Credit: CC0 Public Domain

The United States has confirmed more cases of the novel coronavirus than any other country in the world, with infections topping 370,000. The rapid increase in patients is straining hospitals across the nation—and poses pressing questions for its health insurance programs.

For Prof. Katherine Baicker, a leading health economics researcher at the University of Chicago, the current crisis has highlighted two important recommendations: Changing the way that we pay for care to maximize health and promote medical innovation, and making a more robust safety net that everyone can access.

But structural changes are difficult to enact and implement in the midst of a public health crisis. The dean of the Harris School of Public Policy, Baicker said that to help those in need right now, state and local governments can take immediate steps to lift barriers to care—steps that can, in turn, help identify and tamp down COVID-19 outbreaks.

The following conversation has been edited and condensed.

Does the coronavirus fundamentally shift how we should view health care?

Usually when we think about cost sharing in insurance programs, the effects on that affect the enrollee's own health are much bigger than concerns about the spillover effects of that care to other people's health.

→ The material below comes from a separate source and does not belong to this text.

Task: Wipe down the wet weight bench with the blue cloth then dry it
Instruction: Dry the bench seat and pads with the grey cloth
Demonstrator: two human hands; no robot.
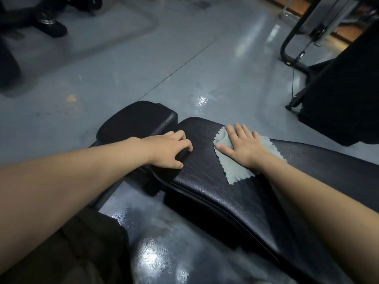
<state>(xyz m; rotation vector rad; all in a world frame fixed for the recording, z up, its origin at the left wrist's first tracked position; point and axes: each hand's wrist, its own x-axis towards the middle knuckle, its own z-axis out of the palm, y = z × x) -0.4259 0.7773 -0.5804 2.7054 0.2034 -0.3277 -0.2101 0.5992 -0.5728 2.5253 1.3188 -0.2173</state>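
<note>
Glossy grey gym flooring (143, 64) spreads around a black padded weight bench (215, 181), with dark machine frames (295, 58) standing off to the right and other dark equipment feet (51, 25) at the far left. On the bench pad, the right hand (244, 145) lies flat with fingers straight and spread, pressing the pale blue cloth (235, 169) against the vinyl near the pad's far end. The left hand (170, 150) curls its fingers over the pad's left edge, apparently steadying it, just beside the separate smaller seat pad (137, 121). By my reading the wiping pass is under way and not finished: the textured surface glistens both around the cloth and along the long stretch running toward the lower right, so most of the pad seems yet to be covered, and the drying step has not begun. Whether the shine is water or just the vinyl I cannot tell for sure. Room to sweep is open along the pad toward the near end; the far rounded edge sits close ahead of the fingertips, and the cloth's zigzag border nearly reaches the right edge, so strokes outward there would run off the pad.
</note>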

But the amplifies those spillover effects.

In an era of pandemics, everyone's access to health care very much affects everyone else. Someone getting sick increases the possibility of other people getting sick—and one's use of health care resources may reduce the resources available for other people. There are multiple ways that our individual health is tied to the nation's health.

That element is always there. We're in an active pandemic now—but even if we are not in that state of the world, there is always the possibility of a pandemic. Our public health insurance programs ought to be designed for that reality. Probably even more importantly, our health care infrastructure has to be designed for that reality.

How does this change how public health insurance is designed?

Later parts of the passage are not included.